1.1. Con un unico motivo di ricorso, ulteriormente sviluppato con i motivi aggiunti, deduce il vizio di motivazione in relazione al giudizio di gravità indiziaria in quanto il Tribunale si è limitato a confermare le argomentazioni contenute nell’ordinanza genetica, senza considerare le plurime doglianze difensive esposte nell’atto di appello con le quali si rappresentavano i seguenti elementi di criticità in ordine al quadro indiziario a carico del ricorrente:
-assenza di elementi idonei a provare che lo stesso fosse a conoscenza delle informazioni che avrebbe riferito a terzi.
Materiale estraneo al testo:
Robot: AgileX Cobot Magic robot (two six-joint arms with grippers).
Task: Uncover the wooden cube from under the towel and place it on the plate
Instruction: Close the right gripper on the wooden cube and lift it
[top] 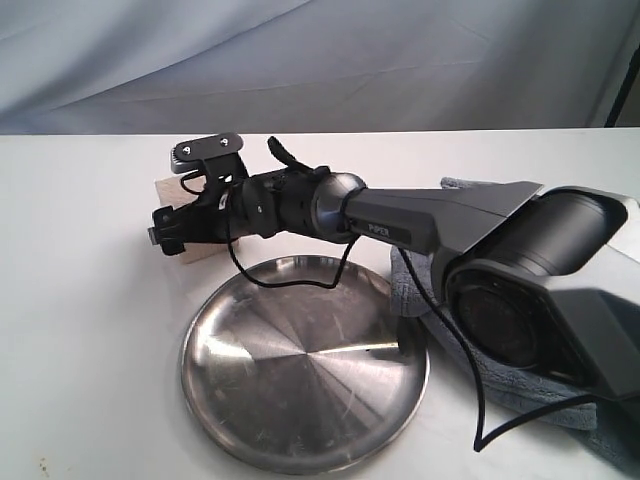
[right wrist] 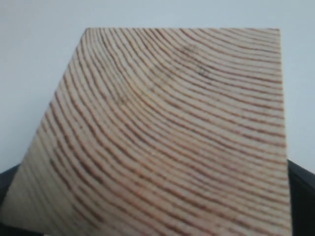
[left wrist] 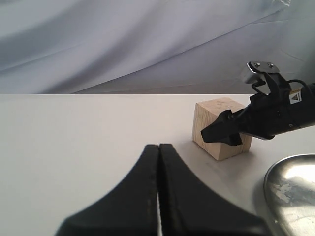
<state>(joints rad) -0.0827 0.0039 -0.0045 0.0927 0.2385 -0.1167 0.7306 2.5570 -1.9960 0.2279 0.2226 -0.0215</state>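
Nearest the front edge of the bench (top: 80, 350) sits the plate (top: 300, 385), bare. The towel (top: 412, 285) lies bunched toward the right edge. Farther back and left, the wooden cube (left wrist: 216, 105) rests uncovered, with the right gripper (top: 180, 215) clamped across 2 opposite faces. It looks light, rigid and smooth-grained, so the flat sides suit pinching. The left gripper (left wrist: 158, 146) is closed and empty. The right arm (top: 420, 220) reads "PIPER".

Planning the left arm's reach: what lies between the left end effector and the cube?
Only bare table, as the left wrist view shows: nothing sits between the shut left end effector and the cube.
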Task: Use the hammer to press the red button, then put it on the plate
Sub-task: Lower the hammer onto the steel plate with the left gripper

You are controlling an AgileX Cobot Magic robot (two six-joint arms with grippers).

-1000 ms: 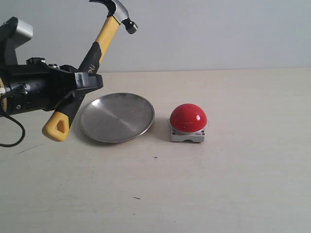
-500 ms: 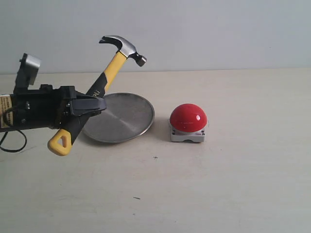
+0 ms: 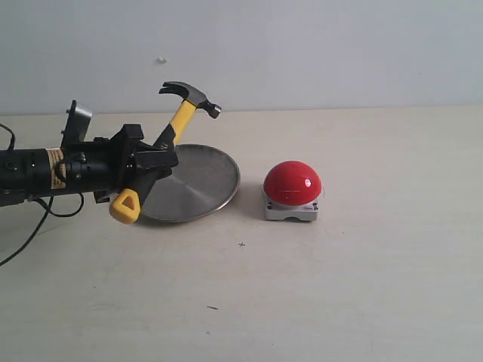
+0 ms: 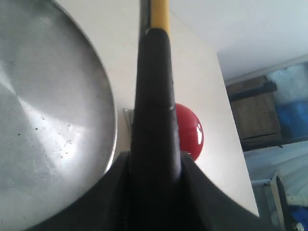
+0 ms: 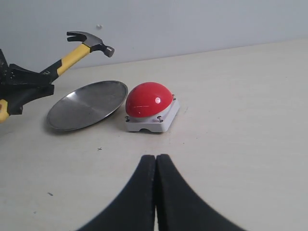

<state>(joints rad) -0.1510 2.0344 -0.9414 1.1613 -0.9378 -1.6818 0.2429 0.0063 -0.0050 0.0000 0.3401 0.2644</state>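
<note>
My left gripper [image 3: 155,162] is shut on the black grip of the hammer [image 3: 179,117], low over the left edge of the silver plate [image 3: 198,181]. The handle slants up to the right, the dark head [image 3: 190,97] hangs above the plate's far rim, and the yellow loop [image 3: 125,207] points down to the left. In the left wrist view the hammer [image 4: 155,110] runs between the plate [image 4: 48,120] and the red button [image 4: 190,131]. The red button [image 3: 292,183] sits on its grey-white base right of the plate, untouched. My right gripper [image 5: 156,159] is shut on nothing, off the exterior view.
The beige tabletop [image 3: 339,286] stretches in front of and right of the button. A plain light wall [image 3: 302,45] stands behind the table. A black cable [image 3: 30,226] trails from the left arm at the left edge.
The left arm has come down and swung the hammer lower. Its head dropped from the top of the view to just above the plate's far rim.
</note>
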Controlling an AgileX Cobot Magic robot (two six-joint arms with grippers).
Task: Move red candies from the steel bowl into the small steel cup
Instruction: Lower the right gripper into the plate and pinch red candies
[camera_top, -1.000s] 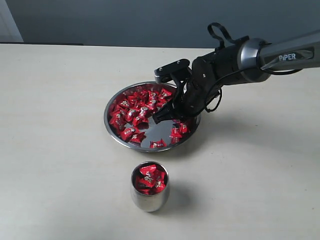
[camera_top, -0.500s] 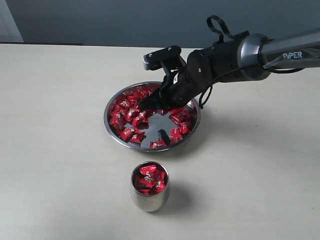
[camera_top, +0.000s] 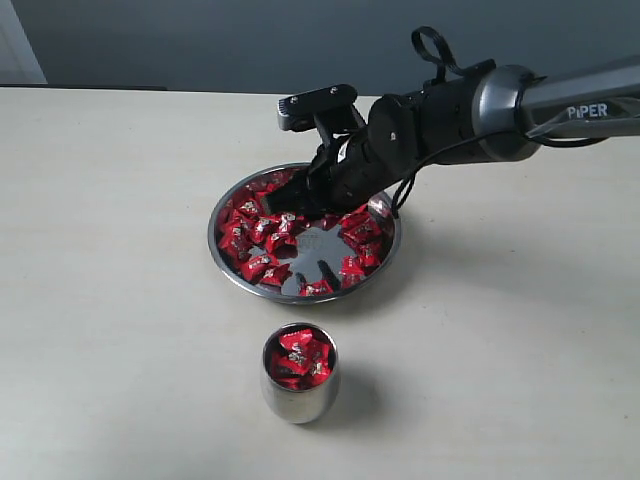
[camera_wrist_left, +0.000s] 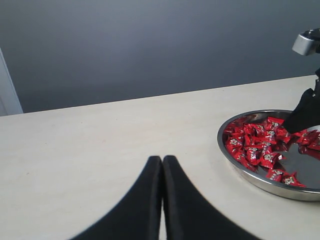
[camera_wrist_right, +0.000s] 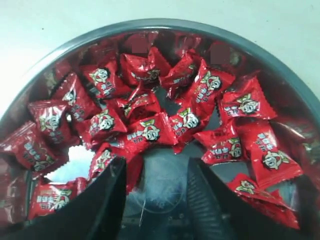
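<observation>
Picking step. Right tool (camera_wrist_right: 156, 175), spread and empty, hangs over shiny red wrapped candies (camera_wrist_right: 150, 132) in the wide shallow steel bowl (camera_top: 213, 236). Next move, likely: lower, pinch one, carry to the small rounded steel cup (camera_top: 299, 400) nearby.

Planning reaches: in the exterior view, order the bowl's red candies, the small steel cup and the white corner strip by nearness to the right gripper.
From the right gripper:
1. red candies, just beneath it.
2. small steel cup, nearer the camera.
3. white strip, far back left.
</observation>
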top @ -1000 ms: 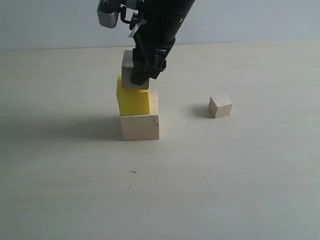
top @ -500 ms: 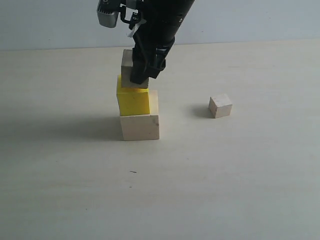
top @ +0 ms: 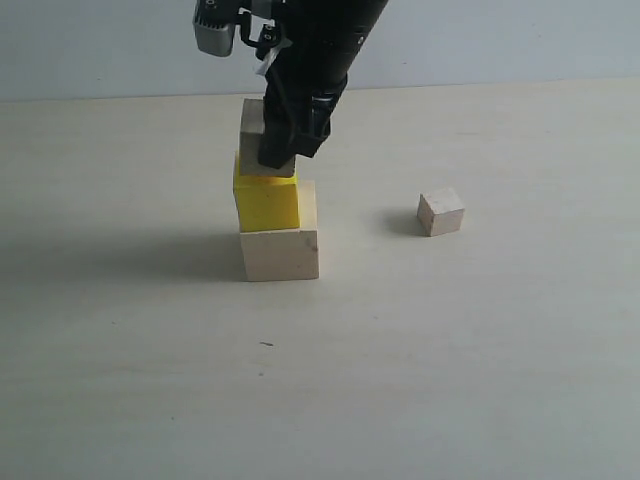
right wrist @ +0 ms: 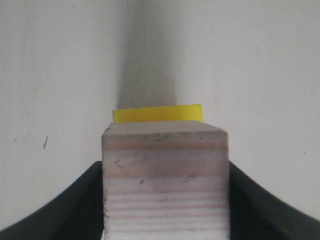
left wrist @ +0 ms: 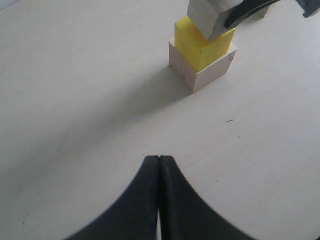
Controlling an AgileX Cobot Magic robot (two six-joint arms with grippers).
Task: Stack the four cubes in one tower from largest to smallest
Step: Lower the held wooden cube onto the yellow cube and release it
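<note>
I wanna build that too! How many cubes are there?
4. Large cube on the table, yellow cube on it, medium cube in the right gripper above, small cube sitting apart. None seems hidden.

Bare wood, one yellow coat, matt black grippers

The large cube (top: 279, 254) is pale bare wood, matt and pretty smooth. Same deal for the small cube (top: 441, 212) off at 3 o'clock from the stack. The yellow cube (top: 266, 205) has an even bright coat with no grain showing, so it looks painted. The medium cube (right wrist: 166, 185) is the rough one: greyer wood, clear banded grain lines and a few little dark nicks on its face. The right gripper (top: 287, 150) and left gripper (left wrist: 159, 167) are both smooth matt black, plastic or rubber I can't tell. The table (top: 450, 350) is pale, matt and smooth with a few tiny dark specks.
</note>
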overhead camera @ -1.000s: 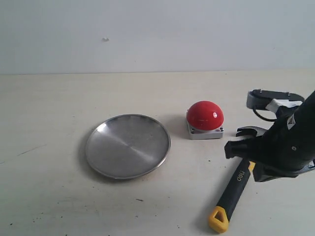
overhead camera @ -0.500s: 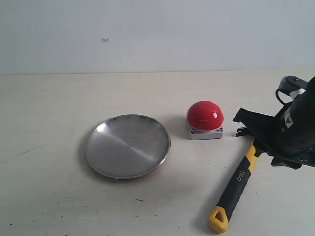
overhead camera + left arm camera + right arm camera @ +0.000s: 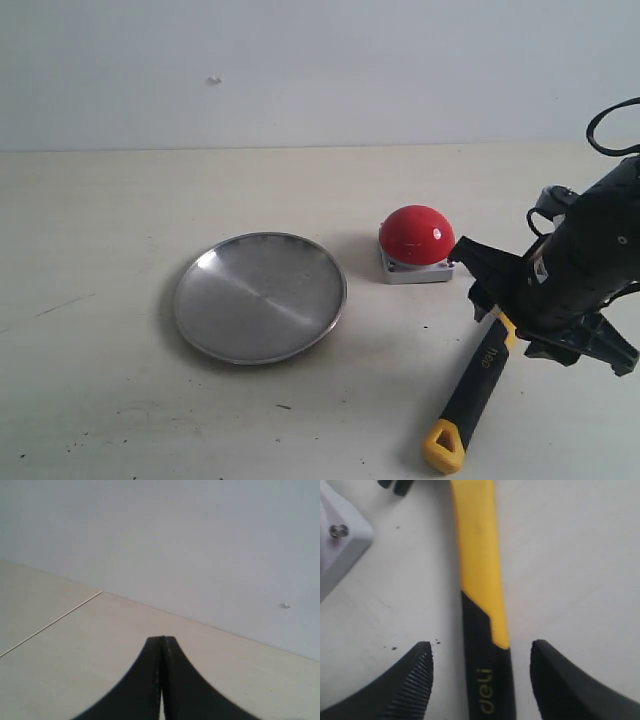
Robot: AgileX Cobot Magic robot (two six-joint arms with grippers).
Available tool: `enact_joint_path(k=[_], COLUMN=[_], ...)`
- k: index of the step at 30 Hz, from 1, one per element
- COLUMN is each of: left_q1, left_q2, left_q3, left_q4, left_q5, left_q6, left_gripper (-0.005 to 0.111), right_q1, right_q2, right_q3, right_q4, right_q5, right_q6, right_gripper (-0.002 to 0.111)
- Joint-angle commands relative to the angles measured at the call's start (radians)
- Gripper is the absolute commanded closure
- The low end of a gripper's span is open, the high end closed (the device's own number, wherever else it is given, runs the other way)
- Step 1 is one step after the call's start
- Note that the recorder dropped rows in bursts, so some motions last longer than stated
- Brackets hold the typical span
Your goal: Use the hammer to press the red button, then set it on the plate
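- Table (image 3: pixel 100 400) — pale, matt surface; all the items below rest on it.
- Right arm (image 3: pixel 590 265) — black, and leaning in over the hammer's upper half at the right of the exterior view.
- Plate (image 3: pixel 260 297) — round brushed metal with a raised rim. It lies flat, left of the button and well apart from the hammer.
- Hammer (image 3: pixel 478 378) — lies flat on the table, right of the button. In the exterior view its long axis runs on a diagonal. The yellow looped end (image 3: pixel 444 446) points toward the near edge, and the head end points away toward the far right, hidden behind the arm there. In the right wrist view the yellow neck meets the black grip between the fingers, and the head end lies near the button's base.
- Button (image 3: pixel 416 234) — red dome on a square grey base (image 3: pixel 340 540), between the plate and the hammer.
- Right gripper (image 3: pixel 481 650) — jaws spread wide, one finger on each side of the handle, with table showing in both gaps.
- Left gripper (image 3: pixel 161 647) — fingers pressed together with nothing between them, over bare table.
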State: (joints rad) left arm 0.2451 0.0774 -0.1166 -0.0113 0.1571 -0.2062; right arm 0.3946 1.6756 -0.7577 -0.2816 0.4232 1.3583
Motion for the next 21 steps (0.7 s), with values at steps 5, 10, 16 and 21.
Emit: enact_joint_path(k=[5,10,16,21], left_q1=[0.003,0.003,0.003,0.003], left_q2=[-0.005,-0.005,-0.005,-0.005], left_q3=[0.002,0.002,0.002,0.002], left_q4=[0.002,0.002,0.002,0.002], left_q5=[-0.005,-0.005,-0.005,-0.005], left_q6=[-0.007,-0.007,-0.007,-0.007], left_gripper=[0.107,0.107,0.107,0.107], right_q1=[0.001,0.001,-0.001,-0.001], right_q2=[0.041,0.078,0.109,0.127], right_q3=[-0.009,-0.009,-0.009,-0.009], right_q4=[-0.117,-0.144,-0.144,-0.144], right_q5=[-0.045,-0.054,-0.081,-0.062], right_q6=[0.140,0.162,0.173,0.173], right_gripper=[0.045,0.043,0.044,0.049])
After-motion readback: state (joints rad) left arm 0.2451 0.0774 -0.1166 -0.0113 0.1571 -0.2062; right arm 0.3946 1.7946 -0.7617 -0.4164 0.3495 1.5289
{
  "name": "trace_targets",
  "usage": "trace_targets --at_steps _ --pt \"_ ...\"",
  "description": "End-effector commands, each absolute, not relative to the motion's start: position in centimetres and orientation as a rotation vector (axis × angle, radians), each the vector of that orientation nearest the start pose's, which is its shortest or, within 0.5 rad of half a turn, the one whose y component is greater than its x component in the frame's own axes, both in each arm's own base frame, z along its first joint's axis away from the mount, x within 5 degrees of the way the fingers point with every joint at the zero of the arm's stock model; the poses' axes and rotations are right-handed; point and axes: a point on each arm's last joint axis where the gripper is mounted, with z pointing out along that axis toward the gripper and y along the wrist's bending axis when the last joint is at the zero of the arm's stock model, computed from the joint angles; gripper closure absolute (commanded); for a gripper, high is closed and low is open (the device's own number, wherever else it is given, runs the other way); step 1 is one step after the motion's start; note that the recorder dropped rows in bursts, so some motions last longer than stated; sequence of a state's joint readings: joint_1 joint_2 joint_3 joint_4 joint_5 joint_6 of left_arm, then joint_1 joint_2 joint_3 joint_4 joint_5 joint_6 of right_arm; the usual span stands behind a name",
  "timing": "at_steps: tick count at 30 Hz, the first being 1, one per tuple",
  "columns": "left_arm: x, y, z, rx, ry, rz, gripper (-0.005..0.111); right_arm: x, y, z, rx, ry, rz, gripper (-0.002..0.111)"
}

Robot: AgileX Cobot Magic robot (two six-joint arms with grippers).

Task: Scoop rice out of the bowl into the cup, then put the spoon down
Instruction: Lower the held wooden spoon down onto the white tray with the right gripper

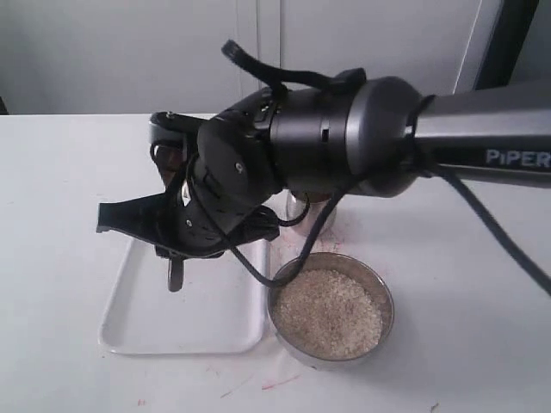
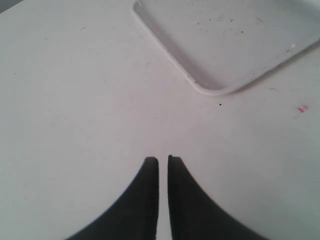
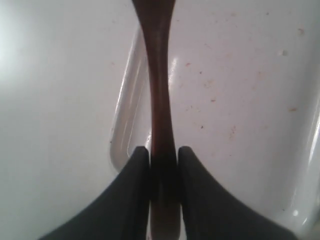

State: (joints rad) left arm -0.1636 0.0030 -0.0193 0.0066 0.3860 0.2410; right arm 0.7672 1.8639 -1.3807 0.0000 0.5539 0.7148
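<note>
My right gripper is shut on the slim handle of the dark reddish-brown wooden spoon. The handle runs away from the jaws over a corner of a white tray. In the exterior view the right arm reaches across to the left above that tray and hides most of the spoon. The wide metal bowl stands right of the tray with the off-white rice inside. Only a sliver of the shiny steel cup shows behind the arm. My left gripper is shut, holds nothing, and hovers over the bare white table.
The white tray's rounded corner lies ahead of the left gripper. Small red marks dot the white tabletop in front of the bowl. The right arm's cable trails over the table's right side.
</note>
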Motion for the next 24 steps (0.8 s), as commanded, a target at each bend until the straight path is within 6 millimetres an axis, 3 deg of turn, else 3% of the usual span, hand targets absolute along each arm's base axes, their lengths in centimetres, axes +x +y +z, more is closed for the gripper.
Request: trace_targets --at_steps 1,11,24 --pt "5.1 -0.8 17.9 0.380 1.855 0.054 0.092 30.1 28.9 21.7 0.018 2.648 0.567 0.108" --pt "5.1 -0.8 17.9 0.380 1.855 0.054 0.092 30.5 29.5 17.8 0.109 2.743 0.524 0.108" --pt "5.1 -0.8 17.9 0.380 1.855 0.054 0.092 30.5 30.0 17.5 0.096 2.722 0.547 0.108"
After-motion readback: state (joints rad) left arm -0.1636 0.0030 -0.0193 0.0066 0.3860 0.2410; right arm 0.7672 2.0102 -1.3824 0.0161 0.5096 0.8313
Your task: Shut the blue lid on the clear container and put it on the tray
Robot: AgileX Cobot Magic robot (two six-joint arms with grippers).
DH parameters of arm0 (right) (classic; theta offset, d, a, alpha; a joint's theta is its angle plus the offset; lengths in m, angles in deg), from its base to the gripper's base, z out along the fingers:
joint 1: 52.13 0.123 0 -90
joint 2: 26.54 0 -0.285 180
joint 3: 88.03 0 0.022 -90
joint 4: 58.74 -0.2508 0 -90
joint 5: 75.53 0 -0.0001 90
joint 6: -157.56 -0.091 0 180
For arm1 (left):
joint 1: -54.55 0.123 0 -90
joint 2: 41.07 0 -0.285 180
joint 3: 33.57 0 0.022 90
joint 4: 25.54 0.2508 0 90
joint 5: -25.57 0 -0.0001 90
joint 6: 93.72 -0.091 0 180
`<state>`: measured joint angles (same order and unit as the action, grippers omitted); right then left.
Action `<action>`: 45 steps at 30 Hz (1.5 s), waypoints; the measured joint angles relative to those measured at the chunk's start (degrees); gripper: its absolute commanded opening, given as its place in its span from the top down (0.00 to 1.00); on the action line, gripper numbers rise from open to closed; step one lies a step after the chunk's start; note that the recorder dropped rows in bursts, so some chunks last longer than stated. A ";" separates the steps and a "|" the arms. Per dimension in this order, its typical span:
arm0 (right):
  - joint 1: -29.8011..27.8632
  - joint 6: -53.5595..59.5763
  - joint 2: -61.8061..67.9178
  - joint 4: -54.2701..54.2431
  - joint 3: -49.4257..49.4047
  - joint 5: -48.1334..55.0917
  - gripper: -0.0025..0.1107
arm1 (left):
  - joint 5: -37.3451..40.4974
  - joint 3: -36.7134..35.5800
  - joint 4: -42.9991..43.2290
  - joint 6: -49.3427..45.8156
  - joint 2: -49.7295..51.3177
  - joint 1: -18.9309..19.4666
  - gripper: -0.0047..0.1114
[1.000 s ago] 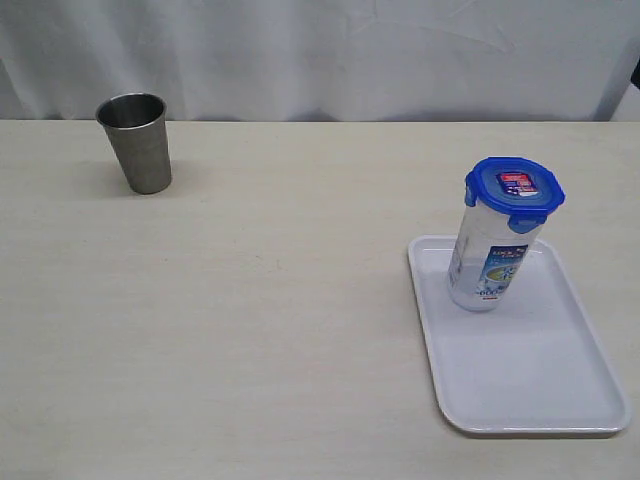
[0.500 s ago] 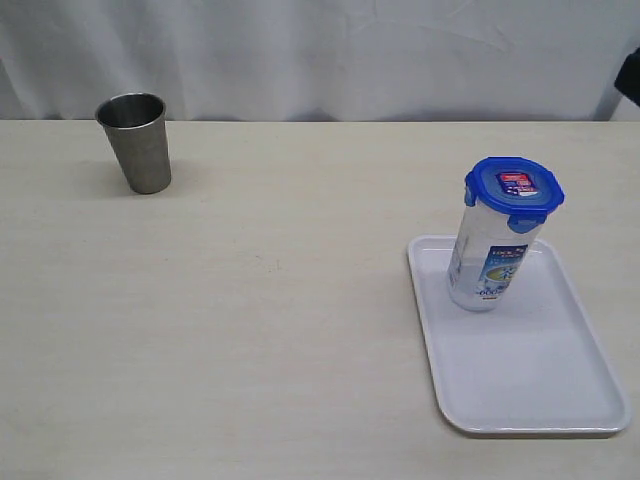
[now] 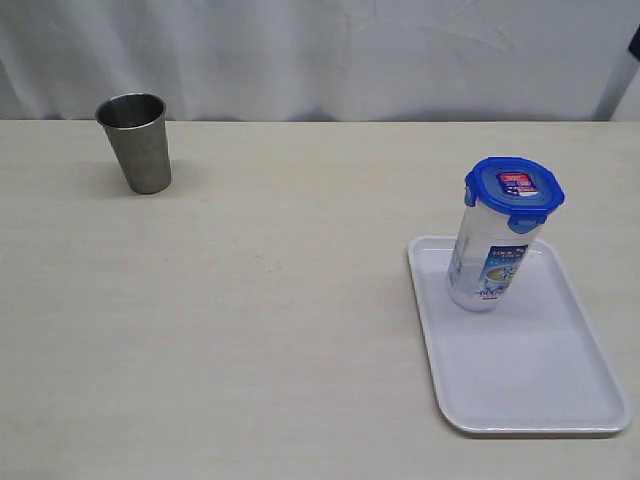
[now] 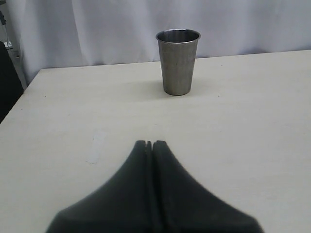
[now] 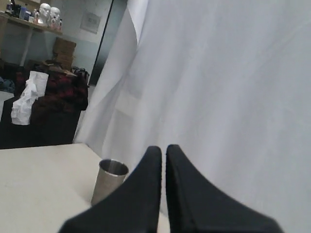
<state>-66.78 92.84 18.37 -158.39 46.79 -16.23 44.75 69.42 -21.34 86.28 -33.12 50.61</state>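
Note:
The clear container [image 3: 487, 262] stands upright at the far end of the white tray [image 3: 530, 385], on the right of the table. The blue lid [image 3: 514, 190] sits on top of it with its sticker facing up. Neither arm reaches into the exterior view. My left gripper [image 4: 149, 143] is shut and empty, low over bare table. My right gripper [image 5: 163, 148] is also shut with nothing between its fingers, raised and facing the white curtain. The container, lid and tray do not show in either wrist view.
A grey steel cup [image 3: 137, 141] stands at the far left of the table; it also shows as the cup [image 4: 178, 61] ahead of the left gripper and the cup [image 5: 109, 180] below the right one. A white curtain [image 3: 320, 50] hangs behind the table.
A dark part of the right arm at the exterior view's upper right edge has drawn back almost out of sight. The container, lid, tray and cup have not moved.

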 measured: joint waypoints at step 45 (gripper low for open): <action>0.05 -13.48 -36.49 0.00 -3.25 -6.16 0.94 | 0.08 0.00 0.00 0.00 0.00 0.00 0.96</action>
<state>-66.73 79.36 -18.12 -158.39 43.54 -22.39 44.83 69.42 -21.34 86.28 -33.12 50.61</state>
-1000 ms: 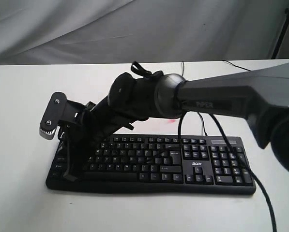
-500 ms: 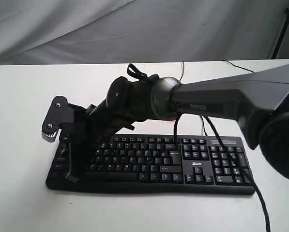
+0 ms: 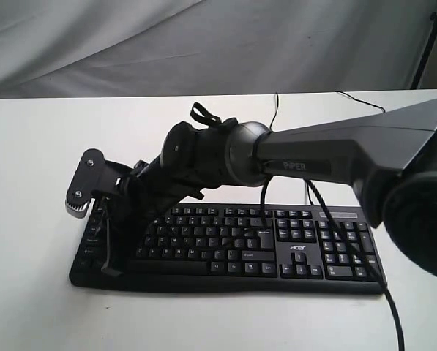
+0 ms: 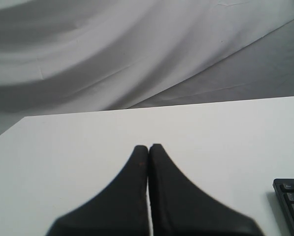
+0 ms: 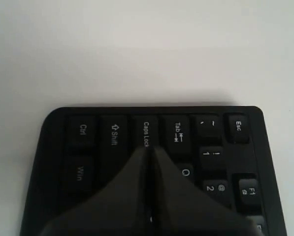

Rileva il ricorrente che a tal fine insufficiente la sua appartenenza al reparto SRAGIONE_SOCIALE della Guardia di Finanza, dal momento che lo stesso non ha partecipato alle indagini relative al presente procedimento né sono emersi incontri o contatti telefonici fra il ricorrente e i colleghi che stavano svolgendo dette indagini. Si rileva, al riguardo, che l’unico incontro tra COGNOME e i due colleghi non ha rilievo a tal fine, dal momento che gli stessi prestavano servizio a Crotone.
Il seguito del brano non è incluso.